*Task requirements*.
Repeat the records below verbatim, and do not copy their pictures.

Listed entries: Begin

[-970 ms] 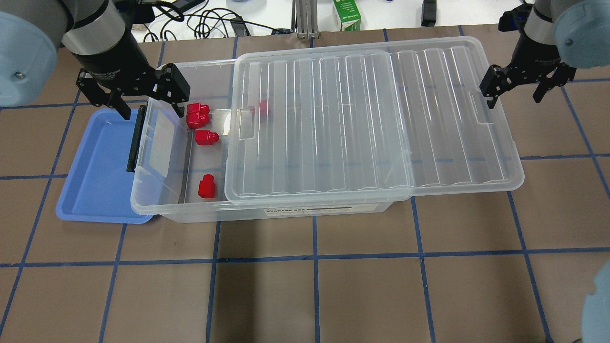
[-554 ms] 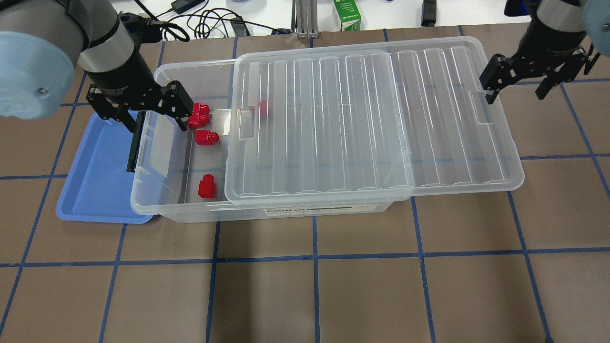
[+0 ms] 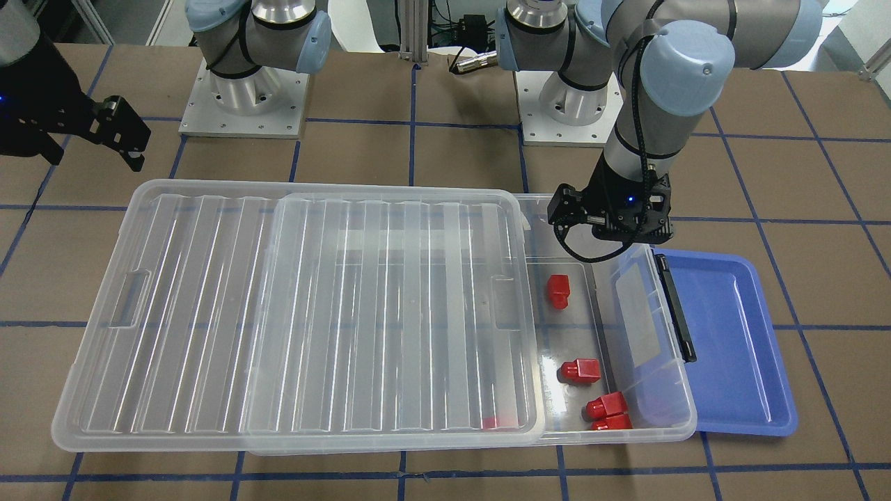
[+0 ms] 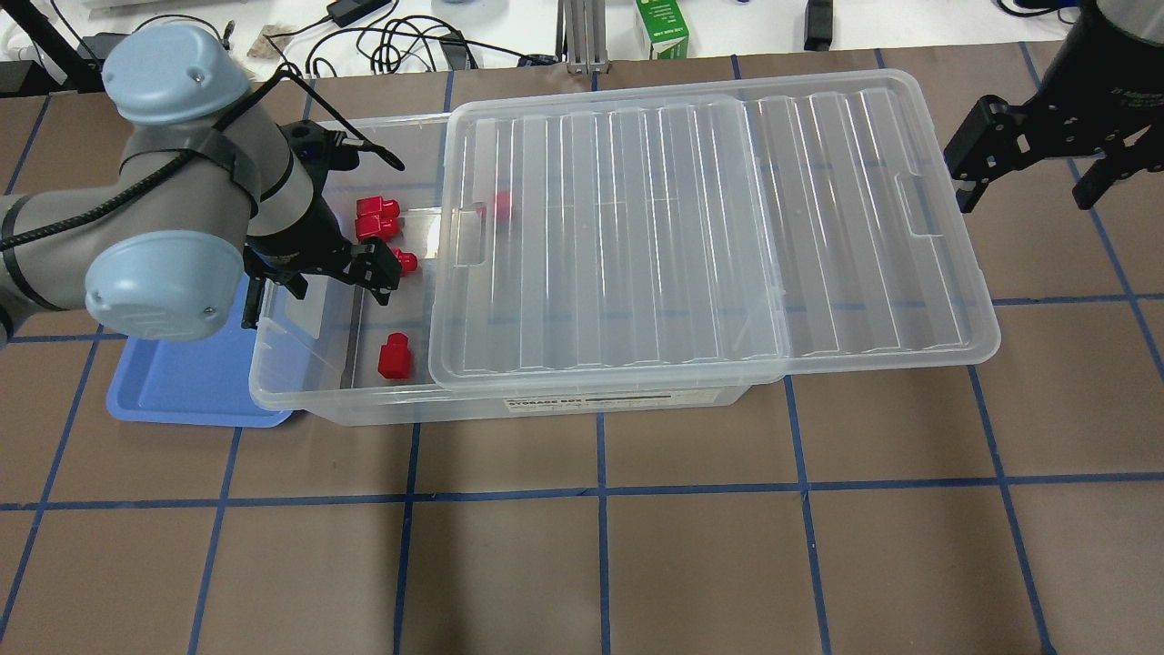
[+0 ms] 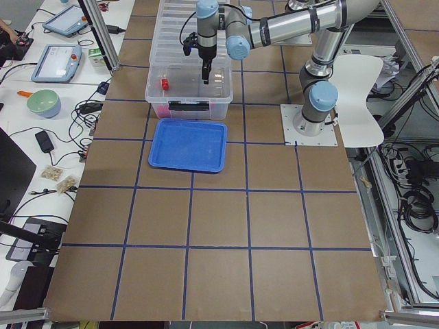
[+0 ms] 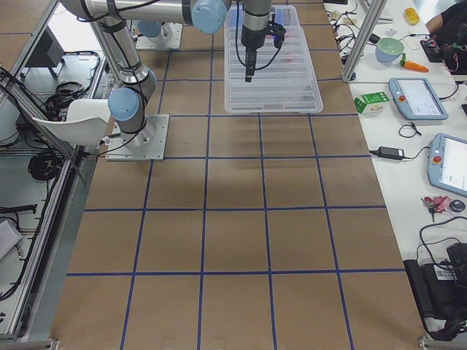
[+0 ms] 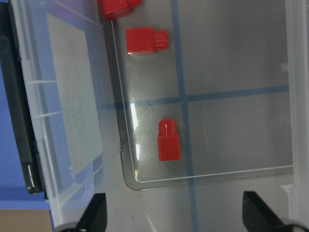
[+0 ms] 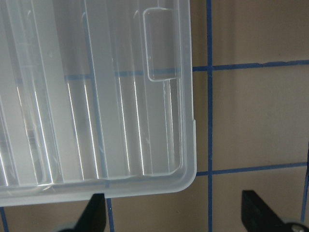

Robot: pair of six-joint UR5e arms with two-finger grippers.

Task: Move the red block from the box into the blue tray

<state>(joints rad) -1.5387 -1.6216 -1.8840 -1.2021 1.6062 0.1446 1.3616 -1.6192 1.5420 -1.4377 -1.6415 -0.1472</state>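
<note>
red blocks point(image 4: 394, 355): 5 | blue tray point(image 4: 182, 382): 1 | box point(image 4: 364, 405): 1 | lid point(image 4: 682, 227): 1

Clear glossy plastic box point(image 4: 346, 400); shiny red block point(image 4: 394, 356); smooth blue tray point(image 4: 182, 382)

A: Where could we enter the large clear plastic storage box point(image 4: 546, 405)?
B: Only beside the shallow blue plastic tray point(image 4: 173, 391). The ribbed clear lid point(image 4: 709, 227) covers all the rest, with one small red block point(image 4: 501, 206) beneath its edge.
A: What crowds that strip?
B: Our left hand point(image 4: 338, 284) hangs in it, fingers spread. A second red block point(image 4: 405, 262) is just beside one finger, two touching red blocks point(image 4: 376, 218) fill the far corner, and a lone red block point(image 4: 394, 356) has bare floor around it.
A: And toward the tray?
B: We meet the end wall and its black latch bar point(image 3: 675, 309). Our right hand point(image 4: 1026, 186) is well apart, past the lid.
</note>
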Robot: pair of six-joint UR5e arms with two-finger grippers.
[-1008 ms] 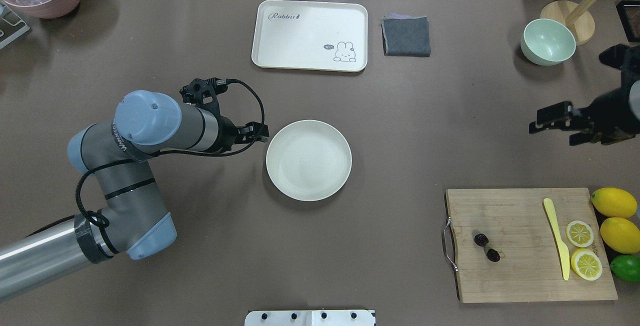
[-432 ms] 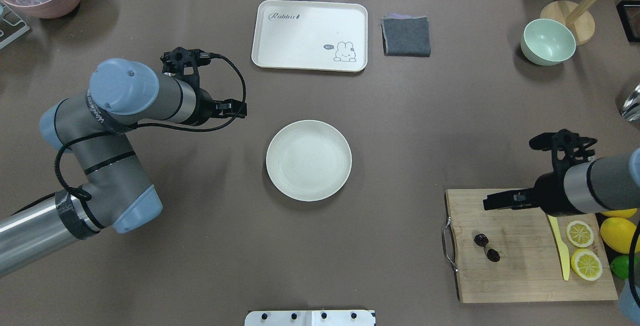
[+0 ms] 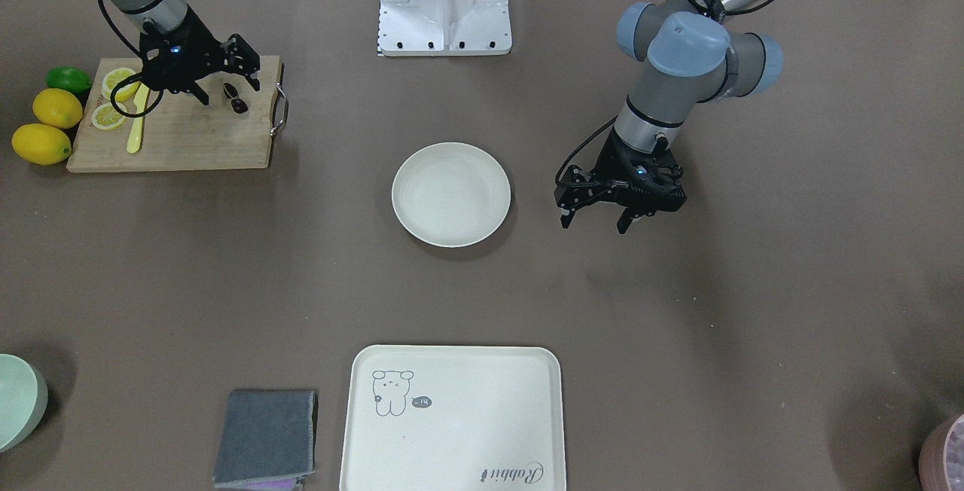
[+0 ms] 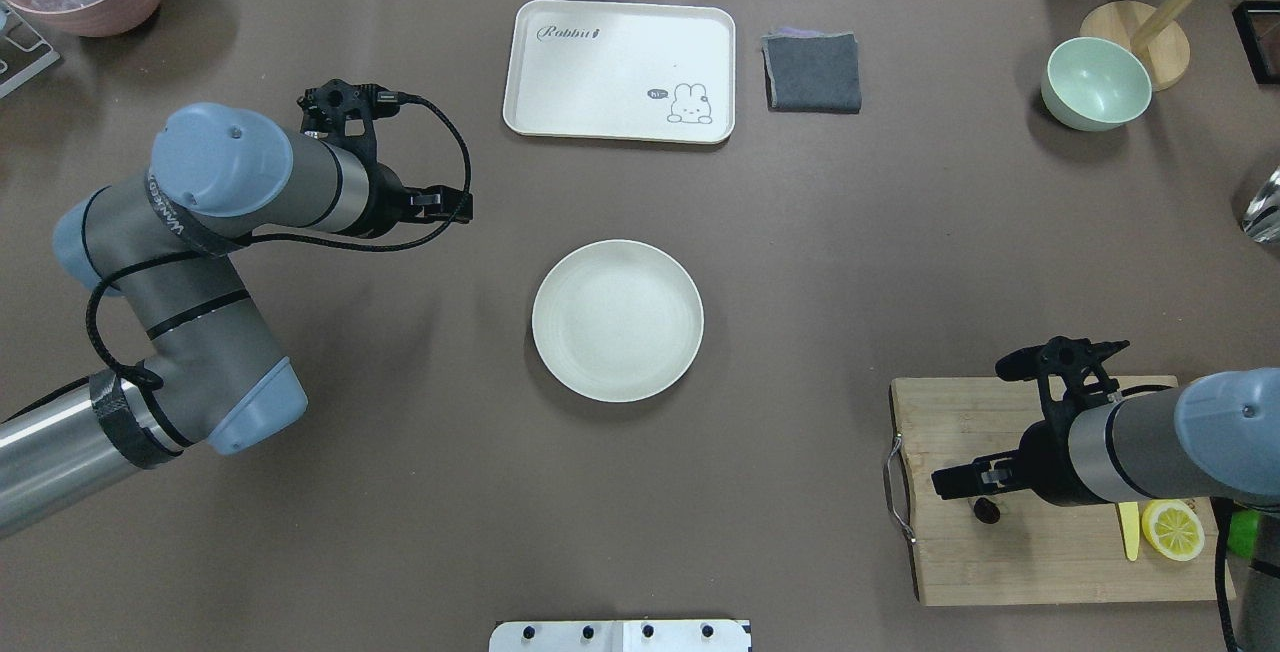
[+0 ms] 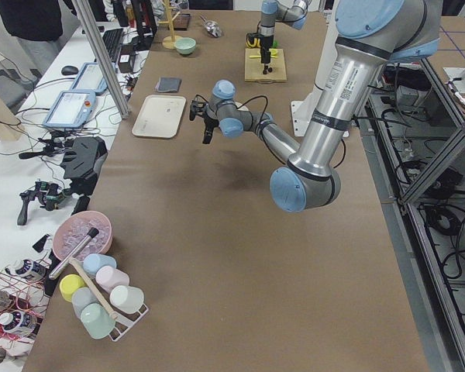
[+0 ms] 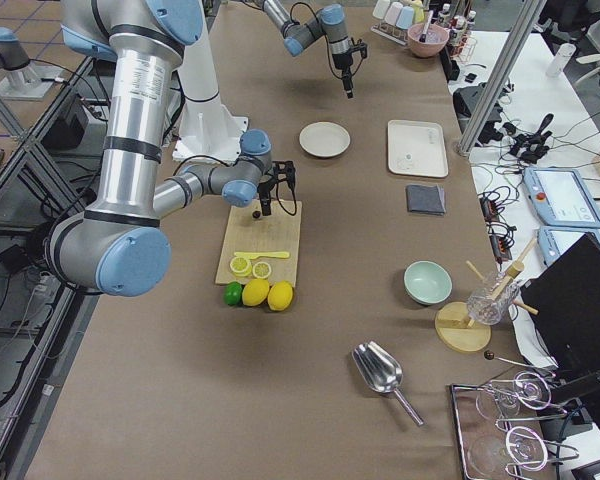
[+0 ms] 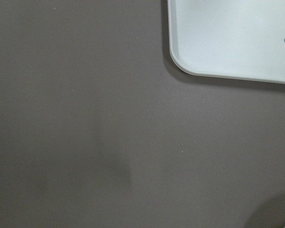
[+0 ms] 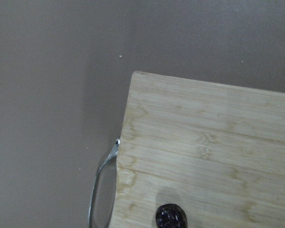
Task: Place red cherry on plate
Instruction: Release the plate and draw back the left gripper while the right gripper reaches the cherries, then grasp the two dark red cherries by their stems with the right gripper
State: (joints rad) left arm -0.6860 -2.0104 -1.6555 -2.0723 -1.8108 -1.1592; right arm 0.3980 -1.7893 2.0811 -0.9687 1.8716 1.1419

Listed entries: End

*Exercise solution*.
[-970 ms] 
[-554 ms] 
[+0 ms] 
[+0 ms] 
[+0 ms] 
[+0 ms] 
[+0 ms] 
[+0 ms] 

Robot: pair of six-joint UR5e arms with two-finger grippers.

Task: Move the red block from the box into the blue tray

<state>(joints rad) -1.5387 -1.6216 -1.8840 -1.2021 1.6062 0.1446 1.3616 -1.6192 1.5420 -1.4377 -1.6415 -0.1472</state>
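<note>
red blocks point(image 4: 394, 355): 5 | blue tray point(image 4: 182, 382): 1 | box point(image 4: 364, 405): 1 | lid point(image 4: 682, 227): 1

Clear glossy plastic box point(image 4: 346, 400); shiny red block point(image 4: 394, 356); smooth blue tray point(image 4: 182, 382)

A: Where could we enter the large clear plastic storage box point(image 4: 546, 405)?
B: Only beside the shallow blue plastic tray point(image 4: 173, 391). The ribbed clear lid point(image 4: 709, 227) covers all the rest, with one small red block point(image 4: 501, 206) beneath its edge.
A: What crowds that strip?
B: Our left hand point(image 4: 338, 284) hangs in it, fingers spread. A second red block point(image 4: 405, 262) is just beside one finger, two touching red blocks point(image 4: 376, 218) fill the far corner, and a lone red block point(image 4: 394, 356) has bare floor around it.
A: And toward the tray?
B: We meet the end wall and its black latch bar point(image 3: 675, 309). Our right hand point(image 4: 1026, 186) is well apart, past the lid.
</note>
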Robot: pair of six-joint UR5e arms with two-finger grippers.
[-1008 ms] 
[-432 ms] 
[+0 ms] 
[+0 ms] 
[+0 ms] 
[+0 ms] 
[+0 ms] 
[+0 ms] 
Task: Place red cherry on plate
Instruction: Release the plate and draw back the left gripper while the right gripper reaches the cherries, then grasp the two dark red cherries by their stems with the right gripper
State: (joints rad) left arm -0.6860 -2.0104 -1.6555 -2.0723 -1.8108 -1.1592; right arm 0.3980 -1.7893 2.0811 -0.9687 1.8716 1.1419

The response to this exercise has been given in full.